- _PROBLEM STATEMENT_
Directions for the data below: repeat exactly the lines from the one with "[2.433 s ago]" through the one with "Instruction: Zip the", both included, and omit all pictures.

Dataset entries
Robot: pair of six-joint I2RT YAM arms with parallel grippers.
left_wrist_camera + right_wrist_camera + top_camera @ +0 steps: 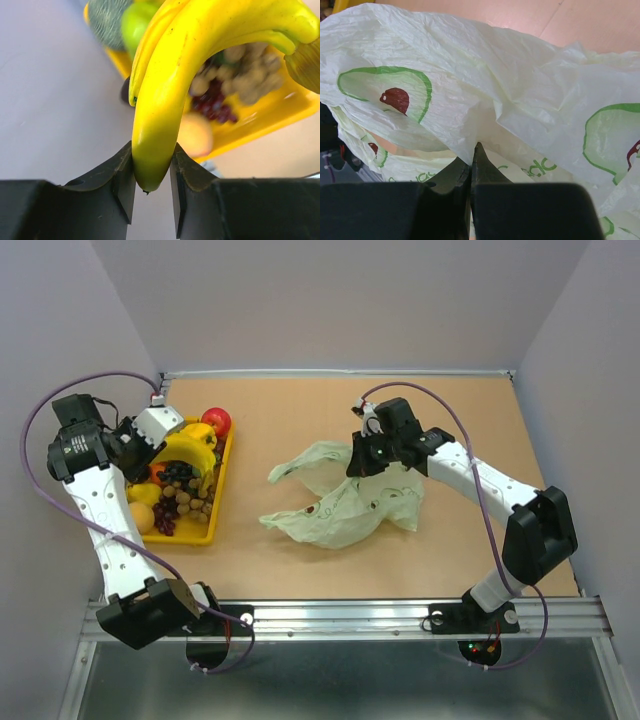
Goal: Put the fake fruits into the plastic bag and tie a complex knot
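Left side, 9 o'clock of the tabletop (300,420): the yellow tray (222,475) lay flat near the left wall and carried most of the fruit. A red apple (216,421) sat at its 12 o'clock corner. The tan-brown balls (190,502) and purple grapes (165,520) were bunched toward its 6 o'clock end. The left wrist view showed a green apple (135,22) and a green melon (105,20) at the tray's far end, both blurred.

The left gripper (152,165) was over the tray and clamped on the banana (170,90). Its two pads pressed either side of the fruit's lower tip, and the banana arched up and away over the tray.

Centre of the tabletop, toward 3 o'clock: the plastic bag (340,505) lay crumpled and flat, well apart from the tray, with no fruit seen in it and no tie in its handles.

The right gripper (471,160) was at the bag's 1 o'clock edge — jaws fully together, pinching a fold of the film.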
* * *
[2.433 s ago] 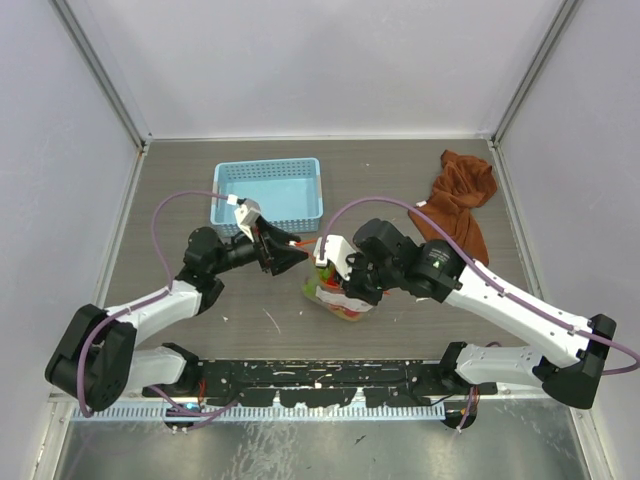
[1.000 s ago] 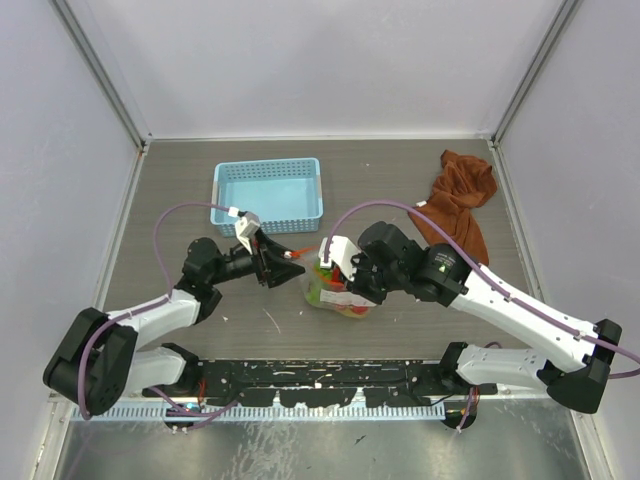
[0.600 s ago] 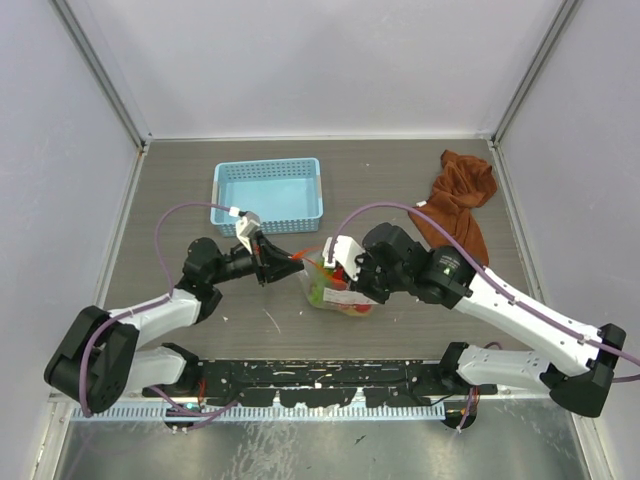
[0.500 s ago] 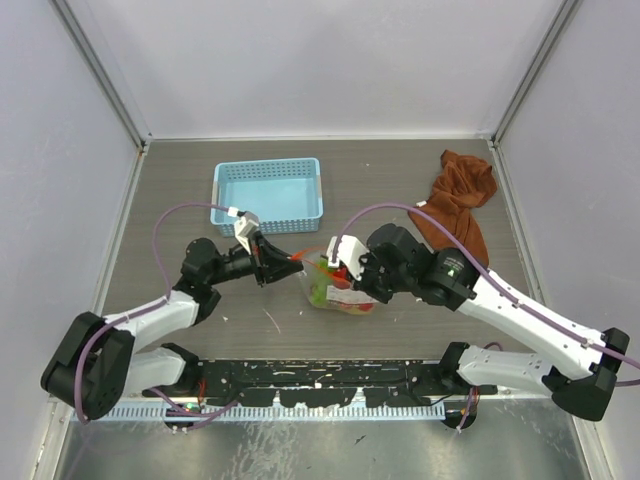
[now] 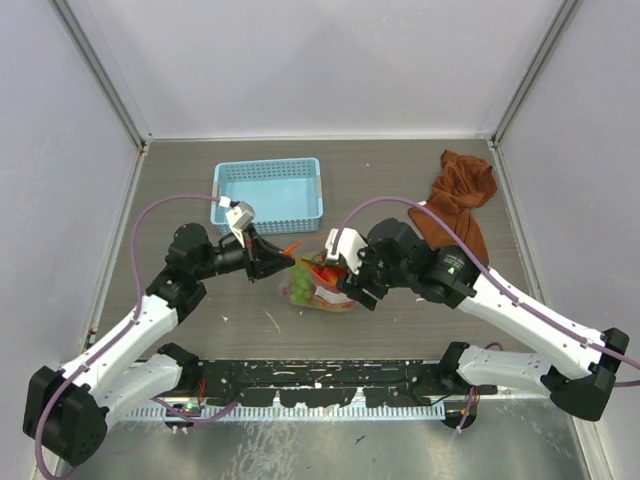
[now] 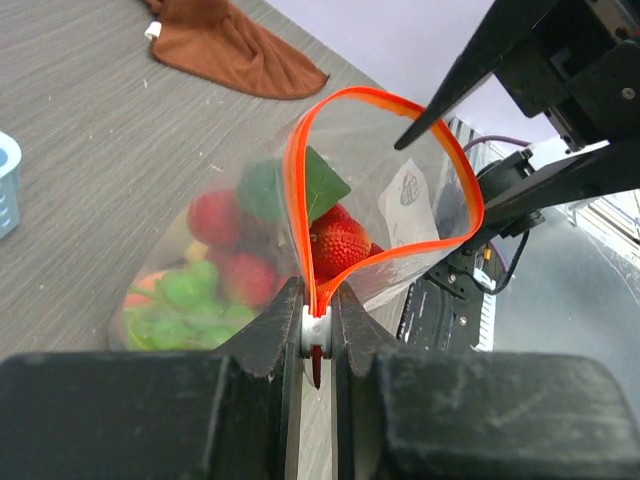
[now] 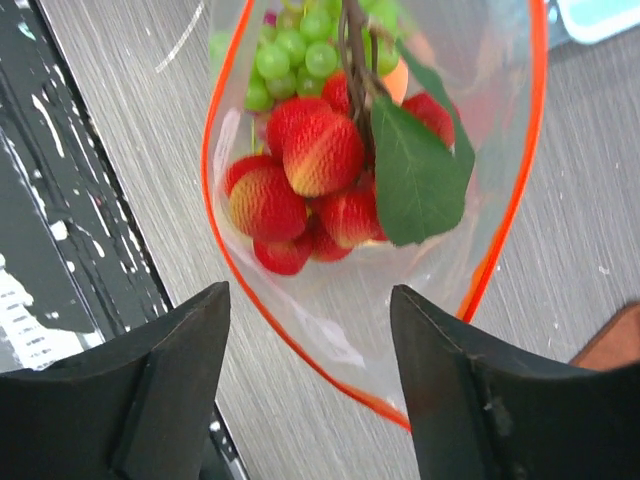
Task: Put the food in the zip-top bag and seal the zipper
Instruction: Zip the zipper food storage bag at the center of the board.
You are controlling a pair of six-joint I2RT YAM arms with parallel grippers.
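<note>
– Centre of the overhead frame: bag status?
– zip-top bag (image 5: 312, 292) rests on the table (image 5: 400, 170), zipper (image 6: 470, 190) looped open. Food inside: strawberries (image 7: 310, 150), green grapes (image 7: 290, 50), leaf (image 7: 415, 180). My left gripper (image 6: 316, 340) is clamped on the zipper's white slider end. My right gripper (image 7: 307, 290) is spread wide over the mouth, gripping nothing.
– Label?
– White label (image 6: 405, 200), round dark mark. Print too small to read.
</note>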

- _ANSWER SPACE_
[2.433 s ago] 
[1.000 s ago] 
[0.600 s ago] 
[0.500 s ago] 
[now] 
[now] 
[now] 
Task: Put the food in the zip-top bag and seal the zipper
Instruction: Zip the zipper food storage bag at the center of the board.

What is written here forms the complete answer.